Top baby names associated with green
Determining the top names in a category isn’t difficult when you’re working with an easily definable category, like PH names. When it comes to names that have a connection to the color green, however, we need to account for the fact that certain names have a stronger connection than others.
With that in mind, here are the top baby names that have an obvious association with the color green:
Now here are the same five names again, but this time around I’ve added some details (including definitions, rankings, and popularity graphs).
The word ivy refers to any of several species of climbing or ground-creeping evergreen plants in the genus Hedera. By extension, it also refers to the deep green color of ivy’s foliage.
Ivy is currently the 49th most popular girl name in the U.S.
The word jade refers to two similar-looking minerals, nephrite and jadeite, that are commonly used as gemstones.
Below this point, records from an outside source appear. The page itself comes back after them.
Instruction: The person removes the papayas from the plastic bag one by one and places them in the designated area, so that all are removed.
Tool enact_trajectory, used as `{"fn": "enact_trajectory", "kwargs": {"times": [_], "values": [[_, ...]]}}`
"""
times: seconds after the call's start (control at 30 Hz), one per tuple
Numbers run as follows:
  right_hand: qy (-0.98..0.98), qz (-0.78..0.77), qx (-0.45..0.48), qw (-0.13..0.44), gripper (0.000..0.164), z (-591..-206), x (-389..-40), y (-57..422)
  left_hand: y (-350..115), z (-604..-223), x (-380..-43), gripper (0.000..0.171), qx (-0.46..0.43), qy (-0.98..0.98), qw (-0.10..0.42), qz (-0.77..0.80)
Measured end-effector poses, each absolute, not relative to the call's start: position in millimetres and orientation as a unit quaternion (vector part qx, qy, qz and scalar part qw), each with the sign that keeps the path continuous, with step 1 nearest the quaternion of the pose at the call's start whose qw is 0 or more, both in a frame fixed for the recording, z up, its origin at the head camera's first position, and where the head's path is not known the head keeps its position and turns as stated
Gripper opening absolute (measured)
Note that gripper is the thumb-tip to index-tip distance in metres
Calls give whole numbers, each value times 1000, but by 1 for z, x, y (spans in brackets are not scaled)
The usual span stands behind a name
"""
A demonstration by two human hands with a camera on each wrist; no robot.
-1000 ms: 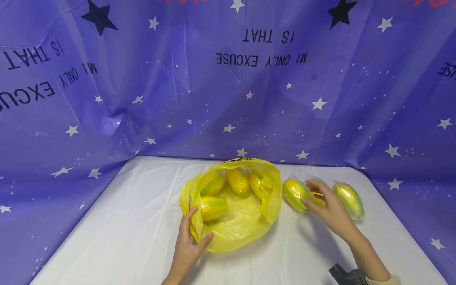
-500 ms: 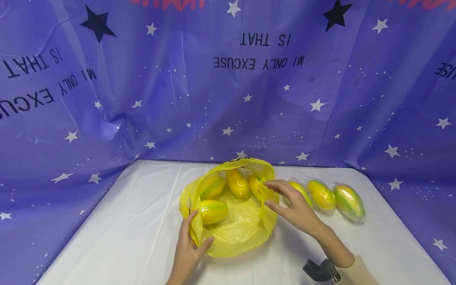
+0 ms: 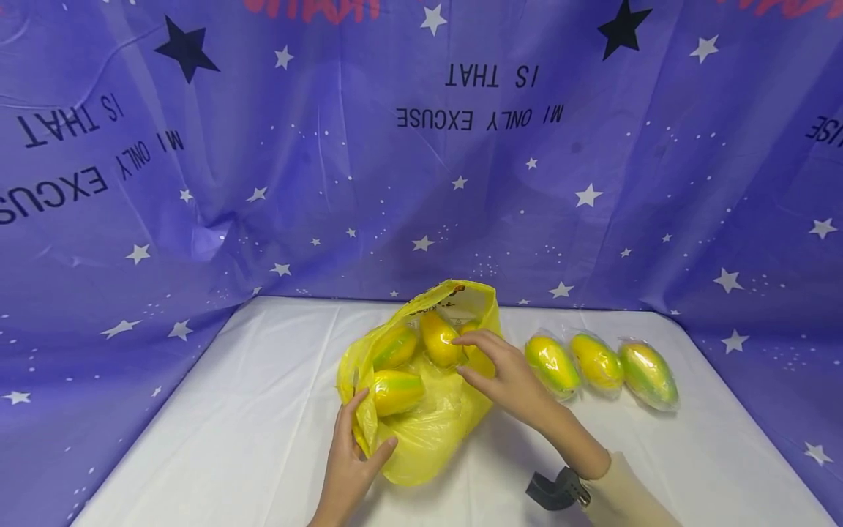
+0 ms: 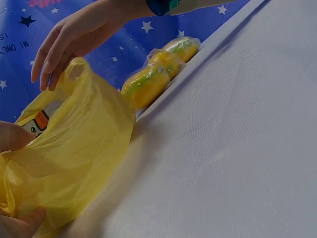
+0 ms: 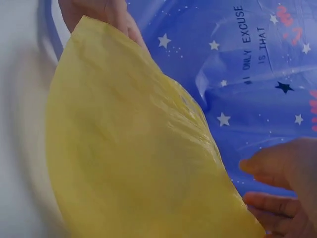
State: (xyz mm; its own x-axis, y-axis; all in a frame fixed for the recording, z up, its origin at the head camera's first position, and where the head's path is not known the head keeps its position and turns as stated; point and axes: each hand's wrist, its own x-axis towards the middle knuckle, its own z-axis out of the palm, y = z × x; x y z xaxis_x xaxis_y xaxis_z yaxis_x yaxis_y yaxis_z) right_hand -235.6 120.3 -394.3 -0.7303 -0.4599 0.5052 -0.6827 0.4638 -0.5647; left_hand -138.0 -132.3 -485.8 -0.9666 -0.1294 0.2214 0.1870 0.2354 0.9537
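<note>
My left hand (image 3: 349, 454) grips the left rim of a yellow plastic bag (image 3: 431, 432), thumb and fingers on opposite sides of it. The bag's mouth faces up, with several clear-wrapped yellow-green mangoes (image 3: 398, 393) inside. Over its right rim reaches my right hand (image 3: 514, 377), fingertips near the back mango (image 3: 440, 340) and thumb apart from the fingers. The left wrist view has the right hand's fingers (image 4: 54, 54) loosely bent above the rim, holding nothing I can see. In the right wrist view the bag's side (image 5: 129, 144) hides the mangoes.
Three wrapped mangoes lie in a row right of the bag: a near one (image 3: 553, 366), a middle one (image 3: 597, 362) and an outer one (image 3: 648, 373). White cloth (image 3: 230, 424) covers the table. A purple star-print curtain (image 3: 369, 161) hangs behind and at both sides.
My right hand has moved left from above the loose mangoes to the bag. The bag's right side has shifted left and its mouth has narrowed. The left hand stays nearly still.
</note>
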Motion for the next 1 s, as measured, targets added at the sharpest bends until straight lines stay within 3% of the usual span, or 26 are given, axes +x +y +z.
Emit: {"fn": "enact_trajectory", "kwargs": {"times": [0.33,0.7,1.0], "values": [[-850,361,364,126,40,-395,-236,100,-132,-485,-137,81,-16,-765,128,-631],[-852,362,376,40,49,-403,-239,79,-132,-484,-137,81,-19,-766,127,-630],[-843,353,406,7,54,-411,-246,63,-132,-483,-137,81,-17,-767,131,-627]]}}
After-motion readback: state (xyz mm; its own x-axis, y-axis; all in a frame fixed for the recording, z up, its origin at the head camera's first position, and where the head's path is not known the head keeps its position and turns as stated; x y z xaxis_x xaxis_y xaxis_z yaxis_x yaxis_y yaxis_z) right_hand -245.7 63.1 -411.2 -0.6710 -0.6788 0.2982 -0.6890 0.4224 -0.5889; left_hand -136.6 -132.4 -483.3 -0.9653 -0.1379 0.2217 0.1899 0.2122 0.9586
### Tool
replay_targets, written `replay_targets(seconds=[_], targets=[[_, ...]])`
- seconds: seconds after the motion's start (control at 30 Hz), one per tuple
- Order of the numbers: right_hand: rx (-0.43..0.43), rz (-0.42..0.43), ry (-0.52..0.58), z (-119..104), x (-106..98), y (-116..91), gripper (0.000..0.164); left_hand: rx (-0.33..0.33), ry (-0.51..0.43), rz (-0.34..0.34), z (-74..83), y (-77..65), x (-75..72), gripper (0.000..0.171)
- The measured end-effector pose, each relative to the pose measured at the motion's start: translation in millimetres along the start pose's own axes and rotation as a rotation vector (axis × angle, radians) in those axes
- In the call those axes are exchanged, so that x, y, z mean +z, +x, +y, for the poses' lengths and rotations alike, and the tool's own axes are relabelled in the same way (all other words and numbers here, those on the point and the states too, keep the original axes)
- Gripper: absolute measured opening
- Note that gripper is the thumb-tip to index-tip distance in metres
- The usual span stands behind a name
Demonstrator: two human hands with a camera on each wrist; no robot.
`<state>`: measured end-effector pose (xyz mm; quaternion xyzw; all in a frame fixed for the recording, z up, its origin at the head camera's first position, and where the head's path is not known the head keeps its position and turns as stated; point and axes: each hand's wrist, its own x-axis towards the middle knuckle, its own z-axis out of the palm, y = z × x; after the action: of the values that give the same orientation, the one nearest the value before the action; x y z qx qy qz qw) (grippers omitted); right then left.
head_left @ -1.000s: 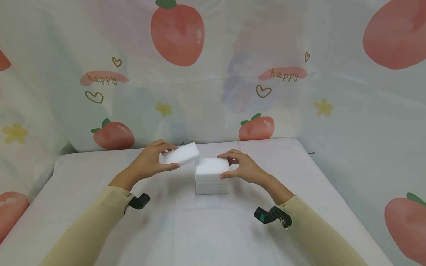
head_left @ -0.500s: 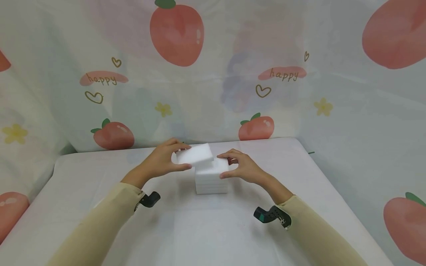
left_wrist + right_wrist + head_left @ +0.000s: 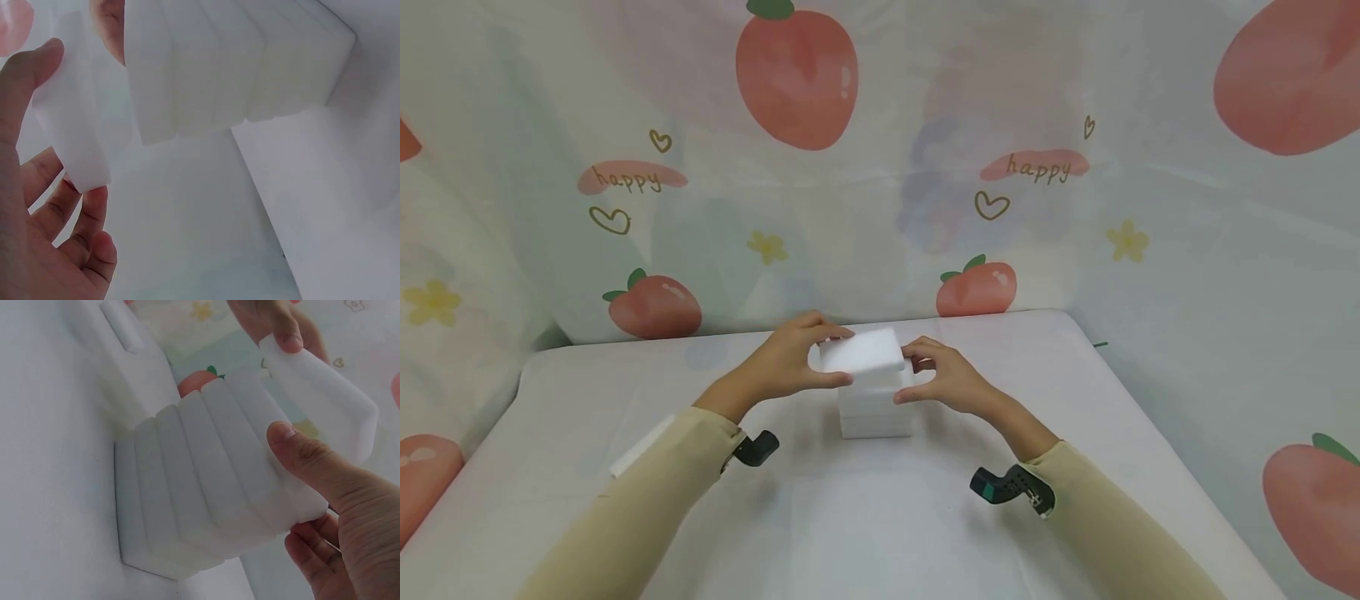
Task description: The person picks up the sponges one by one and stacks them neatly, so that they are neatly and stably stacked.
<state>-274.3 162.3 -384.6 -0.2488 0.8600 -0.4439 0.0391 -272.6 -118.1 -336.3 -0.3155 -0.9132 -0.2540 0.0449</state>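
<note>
A stack of several white sponge blocks [image 3: 876, 417] stands on the white table, its layers plain in the right wrist view. My left hand [image 3: 790, 360] pinches one more white sponge block [image 3: 863, 352] by its left end, thumb on the near side and fingers on the far side. In the left wrist view a gap shows between this held block [image 3: 78, 112] and the top of the stack [image 3: 206, 69]. My right hand [image 3: 951, 379] grips the upper part of the stack from the right, thumb [image 3: 300, 447] on the near face and fingers behind.
Another white sponge block [image 3: 642, 447] lies on the table at the left, partly hidden by the left sleeve [image 3: 647, 500]. Black wrist cameras stick out near both cuffs. A printed fabric backdrop [image 3: 865, 208] stands behind the white-covered table [image 3: 865, 533].
My left hand has moved right with its sponge block, from beside the stack to over it. The sleeve's shift uncovers the block at the left. My right hand has stayed put.
</note>
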Motion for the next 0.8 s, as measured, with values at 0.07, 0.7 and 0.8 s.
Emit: replay_targets(seconds=[0.07,0.7,0.8], targets=[[0.003,0.001,-0.007,0.3,0.3,-0.2,0.062,-0.008,0.0,-0.018,3.0,1.3,1.3,0.062],[-0.016,-0.006,0.017,6.0,1.6,0.3,0.06,0.025,0.006,-0.057,7.4,7.9,13.0,0.061],[-0.014,-0.005,0.013,6.5,1.8,0.5,0.06,0.022,0.006,-0.061,6.7,7.7,14.4,0.062]])
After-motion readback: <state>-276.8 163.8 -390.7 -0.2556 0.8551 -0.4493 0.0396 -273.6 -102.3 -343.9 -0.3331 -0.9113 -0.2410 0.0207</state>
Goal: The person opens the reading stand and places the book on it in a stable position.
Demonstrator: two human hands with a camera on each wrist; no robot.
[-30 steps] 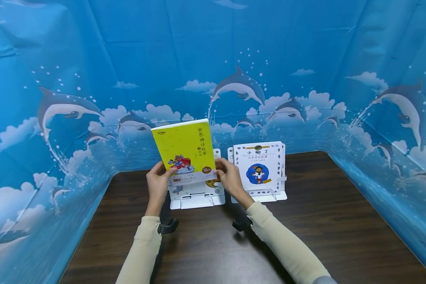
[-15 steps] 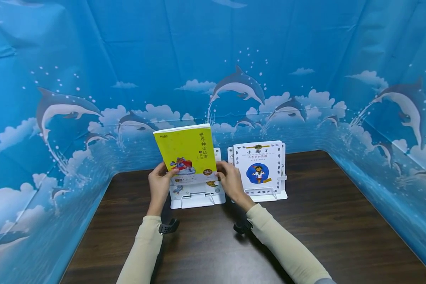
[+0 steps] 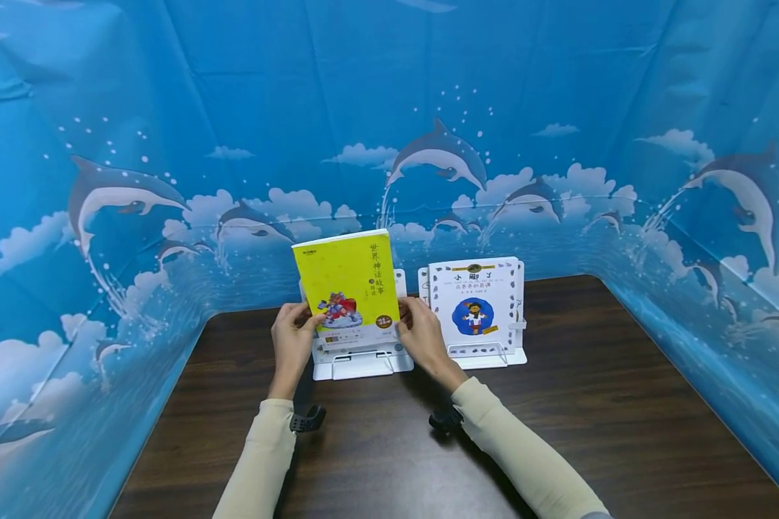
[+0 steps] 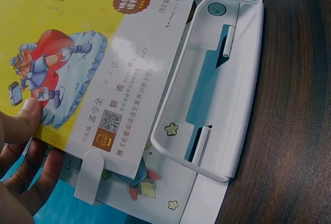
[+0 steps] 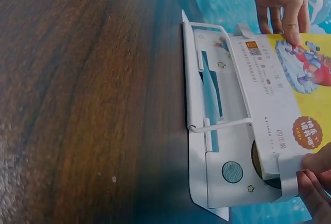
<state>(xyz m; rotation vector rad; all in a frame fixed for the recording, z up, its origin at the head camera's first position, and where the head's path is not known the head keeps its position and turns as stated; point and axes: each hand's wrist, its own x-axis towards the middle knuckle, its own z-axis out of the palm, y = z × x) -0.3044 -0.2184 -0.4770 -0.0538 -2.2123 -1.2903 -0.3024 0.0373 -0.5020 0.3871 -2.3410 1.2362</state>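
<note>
A yellow paperback book (image 3: 344,281) with a white lower band leans at a slight tilt in front of a white book stand (image 3: 363,366). My left hand (image 3: 292,339) pinches its left edge, thumb on the cover and fingers behind. At the right edge, my right hand (image 3: 423,335) grips it the same way. The left wrist view shows the book's lower edge close to the wire holder (image 4: 168,94) of the stand, with a white side clip (image 4: 90,175) overlapping the lower corner. Another clip (image 5: 288,175) lies beside my right fingers in the right wrist view.
To the right, a second white stand (image 3: 516,357) holds a white picture book (image 3: 472,288) with a blue circle on its cover. Both stands are on a dark wooden table (image 3: 376,447). A blue dolphin-print curtain (image 3: 363,108) surrounds the table's back and sides.
Both hands have brought the yellow book down and slightly right, closer to the left stand. Its lower edge now sits nearer the wire holder. The second stand stays put.
</note>
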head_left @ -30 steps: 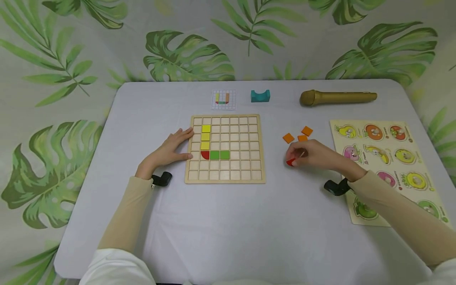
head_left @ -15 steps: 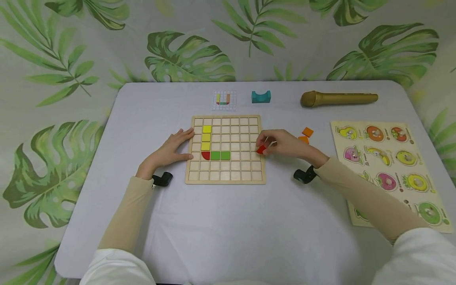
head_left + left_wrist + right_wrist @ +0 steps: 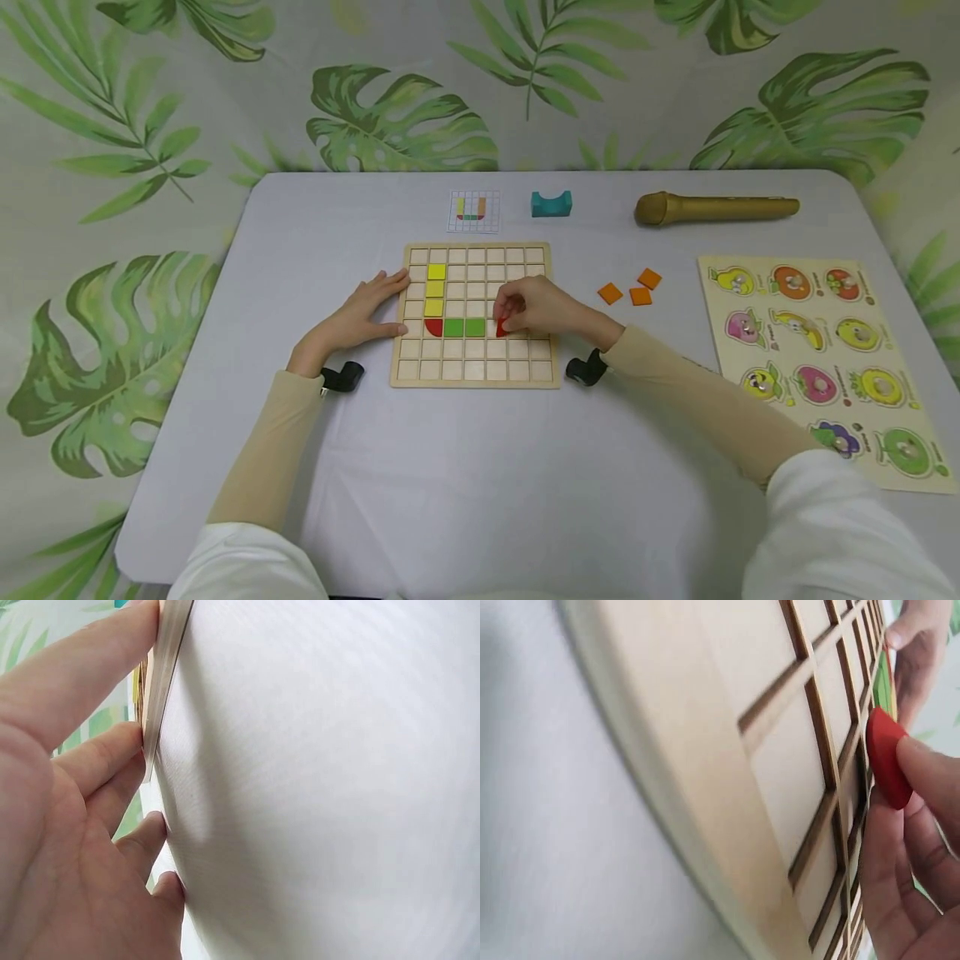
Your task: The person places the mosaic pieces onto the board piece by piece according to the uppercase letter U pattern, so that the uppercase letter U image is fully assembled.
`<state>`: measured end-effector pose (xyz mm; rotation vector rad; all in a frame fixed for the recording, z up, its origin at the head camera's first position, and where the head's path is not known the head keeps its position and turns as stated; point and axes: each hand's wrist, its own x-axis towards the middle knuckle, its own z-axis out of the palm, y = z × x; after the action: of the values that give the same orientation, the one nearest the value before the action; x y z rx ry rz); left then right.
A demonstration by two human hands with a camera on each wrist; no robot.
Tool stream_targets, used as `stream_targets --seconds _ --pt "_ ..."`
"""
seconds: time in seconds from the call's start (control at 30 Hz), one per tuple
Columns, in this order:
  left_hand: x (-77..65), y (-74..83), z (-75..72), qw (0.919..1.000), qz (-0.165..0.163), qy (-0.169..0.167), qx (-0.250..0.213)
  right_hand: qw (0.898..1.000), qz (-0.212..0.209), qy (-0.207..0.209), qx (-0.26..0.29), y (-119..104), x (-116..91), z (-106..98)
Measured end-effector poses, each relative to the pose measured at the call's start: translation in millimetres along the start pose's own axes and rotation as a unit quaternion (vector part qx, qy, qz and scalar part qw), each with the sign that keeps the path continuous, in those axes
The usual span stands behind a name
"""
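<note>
Right hand [image 3: 534,302] pinches one red piece [image 3: 889,757] between thumb and fingers, tilted over the grid board [image 3: 475,383], just right of the green squares [image 3: 453,327]; whether its edge touches the wood I cannot tell from my station. Left hand [image 3: 358,315] lies spread, thumb and a fingertip against the board's left rim.

I judge the step in hand to be setting the near-right corner of a U, as drawn on the card [image 3: 474,212]. By my reading, the next move calls for levelling the piece, turning its rounded corner near and right, and pressing it into the cell beside the green.

Count, from the board outward. Seated: three yellow squares [image 3: 435,289] in a column, one red tile [image 3: 433,327] at its near end, two green squares to the right of that. Loose on the white table [image 3: 450,500], right of the board: three orange squares [image 3: 641,296]. Far side: one card, one teal block [image 3: 551,205], one gold microphone [image 3: 716,209]. Far right: one fruit puzzle board [image 3: 828,350], partly under the right sleeve [image 3: 697,392].
</note>
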<state>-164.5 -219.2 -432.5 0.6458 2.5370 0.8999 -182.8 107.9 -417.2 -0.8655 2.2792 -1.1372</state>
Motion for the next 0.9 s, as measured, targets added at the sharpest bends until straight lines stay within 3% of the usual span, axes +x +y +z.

By extension, it also refers to the green color of these minerals.
Their common name can be traced back to the 16th-century Spanish term piedra de ijada, meaning “loin stone” (because the stone was thought to help cure loin and kidney ailments).
Jade is currently the 91st most popular girl name in the nation.
The word olive refers to the fruit of the olive tree (Olea europaea). By extension, it also refers to the dark yellowish-green color of unripened olive fruit. (Ripened olives are black.)
Olive is currently the 182nd most popular girl name in the U.S.
The word forest refers to a dense growth of trees and underbrush that covers a large area of land. It’s based on the Medieval Latin word foresta (or forestis).
The more popular spelling of the name, Forrest, represents transferred usage of the English surname. The surname Forrest originally referred to a person who lived near or worked in a royal forest (that is, a forest owned by the sovereign and used as a hunting ground).
Forest is currently the 715th most popular boy name in the nation. (Forrest ranks 414th.)
The word emerald refers to a vivid green variety of the mineral beryl. By extension, the word also refers to the green color of these crystals.
The name of the stone can be traced back to the ancient Greek word smaragdos, which referred to any green gemstone (including emerald, beryl, malachite, and jasper).
Emerald is currently the 913th most popular girl name in the U.S.
More names associated with green
All the names below are associated with the color green. The names range from common to uncommon, and their associations range from strong to slight.
Those that have been popular enough to appear in the U.S. baby name data are linked to their corresponding popularity graphs.
Alder trees have green foliage. The word alder is derived from the Old English word for the tree, alor.
Aranya is a Hindi gender-neutral name based on the Sanskrit word aranya, meaning “forest.”
Ash trees have green foliage. The word ash is derived from the Old English word for the tree, æsc.
Aspen trees have green foliage. The word aspen is derived from the Old English word for the tree, æspe.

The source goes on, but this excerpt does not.